### Task brief
Your answer should show every line of the material below that includes "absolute".

### Dataset extract
● ● ●

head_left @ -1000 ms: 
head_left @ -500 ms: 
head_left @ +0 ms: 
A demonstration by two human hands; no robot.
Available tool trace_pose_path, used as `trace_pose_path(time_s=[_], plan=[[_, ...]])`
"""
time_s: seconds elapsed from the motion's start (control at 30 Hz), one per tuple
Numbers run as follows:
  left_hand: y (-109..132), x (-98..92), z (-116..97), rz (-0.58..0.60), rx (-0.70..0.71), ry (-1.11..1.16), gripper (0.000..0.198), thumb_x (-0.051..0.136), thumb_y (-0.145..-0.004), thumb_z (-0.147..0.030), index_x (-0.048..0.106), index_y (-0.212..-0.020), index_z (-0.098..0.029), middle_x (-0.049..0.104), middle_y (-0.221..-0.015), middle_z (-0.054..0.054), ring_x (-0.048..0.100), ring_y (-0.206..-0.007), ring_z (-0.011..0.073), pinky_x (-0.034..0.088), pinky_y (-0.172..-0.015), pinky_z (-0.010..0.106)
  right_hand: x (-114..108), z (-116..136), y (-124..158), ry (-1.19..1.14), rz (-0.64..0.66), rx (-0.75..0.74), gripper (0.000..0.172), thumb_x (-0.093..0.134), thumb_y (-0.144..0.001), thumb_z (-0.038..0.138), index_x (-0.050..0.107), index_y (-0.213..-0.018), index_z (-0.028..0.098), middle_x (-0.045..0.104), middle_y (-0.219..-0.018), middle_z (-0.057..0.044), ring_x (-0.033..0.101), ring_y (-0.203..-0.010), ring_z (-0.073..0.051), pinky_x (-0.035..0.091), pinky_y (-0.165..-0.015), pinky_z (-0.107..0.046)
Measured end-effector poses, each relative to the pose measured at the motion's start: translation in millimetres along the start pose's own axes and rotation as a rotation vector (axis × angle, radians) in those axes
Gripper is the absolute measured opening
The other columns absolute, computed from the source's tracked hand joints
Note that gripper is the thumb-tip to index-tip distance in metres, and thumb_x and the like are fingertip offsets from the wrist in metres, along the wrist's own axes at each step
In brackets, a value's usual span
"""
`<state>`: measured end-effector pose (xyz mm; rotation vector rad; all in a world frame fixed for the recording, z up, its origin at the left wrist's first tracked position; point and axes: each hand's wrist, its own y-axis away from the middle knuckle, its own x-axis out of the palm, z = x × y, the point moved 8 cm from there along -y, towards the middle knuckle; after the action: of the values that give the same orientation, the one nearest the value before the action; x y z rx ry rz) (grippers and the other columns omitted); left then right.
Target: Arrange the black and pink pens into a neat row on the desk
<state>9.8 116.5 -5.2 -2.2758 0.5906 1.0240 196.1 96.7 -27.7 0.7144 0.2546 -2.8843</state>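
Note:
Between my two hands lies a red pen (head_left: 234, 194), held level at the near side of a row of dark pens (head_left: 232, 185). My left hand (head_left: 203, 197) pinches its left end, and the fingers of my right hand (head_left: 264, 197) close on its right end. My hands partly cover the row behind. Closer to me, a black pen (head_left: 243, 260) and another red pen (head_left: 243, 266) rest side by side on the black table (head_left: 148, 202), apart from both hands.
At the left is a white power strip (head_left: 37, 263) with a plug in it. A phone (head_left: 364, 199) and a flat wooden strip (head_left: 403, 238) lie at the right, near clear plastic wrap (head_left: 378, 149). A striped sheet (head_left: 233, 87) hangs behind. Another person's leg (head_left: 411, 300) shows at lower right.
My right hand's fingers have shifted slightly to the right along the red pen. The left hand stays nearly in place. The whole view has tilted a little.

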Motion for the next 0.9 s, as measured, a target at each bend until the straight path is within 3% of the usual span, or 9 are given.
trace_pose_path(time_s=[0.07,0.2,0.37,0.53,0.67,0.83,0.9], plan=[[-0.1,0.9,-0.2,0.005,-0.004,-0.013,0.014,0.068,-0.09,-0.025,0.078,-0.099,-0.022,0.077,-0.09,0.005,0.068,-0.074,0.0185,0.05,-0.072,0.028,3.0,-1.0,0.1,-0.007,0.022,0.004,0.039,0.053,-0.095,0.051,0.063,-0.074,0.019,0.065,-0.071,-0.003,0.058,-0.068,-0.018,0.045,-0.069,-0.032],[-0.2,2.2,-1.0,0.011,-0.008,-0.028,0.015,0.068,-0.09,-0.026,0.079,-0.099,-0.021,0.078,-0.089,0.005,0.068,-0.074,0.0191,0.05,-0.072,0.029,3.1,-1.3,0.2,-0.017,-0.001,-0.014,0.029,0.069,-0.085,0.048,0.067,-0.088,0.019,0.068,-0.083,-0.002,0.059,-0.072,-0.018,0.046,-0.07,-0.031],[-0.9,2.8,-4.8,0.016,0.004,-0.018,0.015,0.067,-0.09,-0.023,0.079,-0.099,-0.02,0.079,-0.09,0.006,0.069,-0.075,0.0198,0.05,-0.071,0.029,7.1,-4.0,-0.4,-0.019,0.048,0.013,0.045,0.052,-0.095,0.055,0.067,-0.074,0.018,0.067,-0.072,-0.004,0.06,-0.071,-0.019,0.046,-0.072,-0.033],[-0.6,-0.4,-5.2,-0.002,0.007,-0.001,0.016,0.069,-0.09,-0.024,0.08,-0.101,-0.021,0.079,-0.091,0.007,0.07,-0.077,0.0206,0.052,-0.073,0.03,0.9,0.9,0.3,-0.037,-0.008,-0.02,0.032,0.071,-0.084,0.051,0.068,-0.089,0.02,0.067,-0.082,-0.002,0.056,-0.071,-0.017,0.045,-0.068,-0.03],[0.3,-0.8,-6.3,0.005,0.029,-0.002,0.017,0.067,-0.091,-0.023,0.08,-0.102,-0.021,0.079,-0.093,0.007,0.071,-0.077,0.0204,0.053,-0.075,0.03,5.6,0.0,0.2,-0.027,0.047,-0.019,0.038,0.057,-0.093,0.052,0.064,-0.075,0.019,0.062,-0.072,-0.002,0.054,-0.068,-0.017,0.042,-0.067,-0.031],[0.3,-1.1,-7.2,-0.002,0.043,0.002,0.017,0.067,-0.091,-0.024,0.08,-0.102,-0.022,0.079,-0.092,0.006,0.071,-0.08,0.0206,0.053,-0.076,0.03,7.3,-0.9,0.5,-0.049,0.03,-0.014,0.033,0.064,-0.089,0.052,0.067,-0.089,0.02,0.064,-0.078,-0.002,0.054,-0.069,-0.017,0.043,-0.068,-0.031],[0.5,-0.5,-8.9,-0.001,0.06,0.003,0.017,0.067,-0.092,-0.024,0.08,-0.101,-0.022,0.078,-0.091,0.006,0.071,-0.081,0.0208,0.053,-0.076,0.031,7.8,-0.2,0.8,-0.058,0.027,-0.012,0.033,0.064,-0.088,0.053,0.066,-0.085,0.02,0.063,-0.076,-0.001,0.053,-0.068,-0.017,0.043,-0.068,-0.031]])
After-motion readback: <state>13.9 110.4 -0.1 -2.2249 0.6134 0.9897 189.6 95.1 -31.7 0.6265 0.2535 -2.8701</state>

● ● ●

### Task output
Gripper is the absolute measured opening
The other columns absolute, computed from the source's tracked hand joints

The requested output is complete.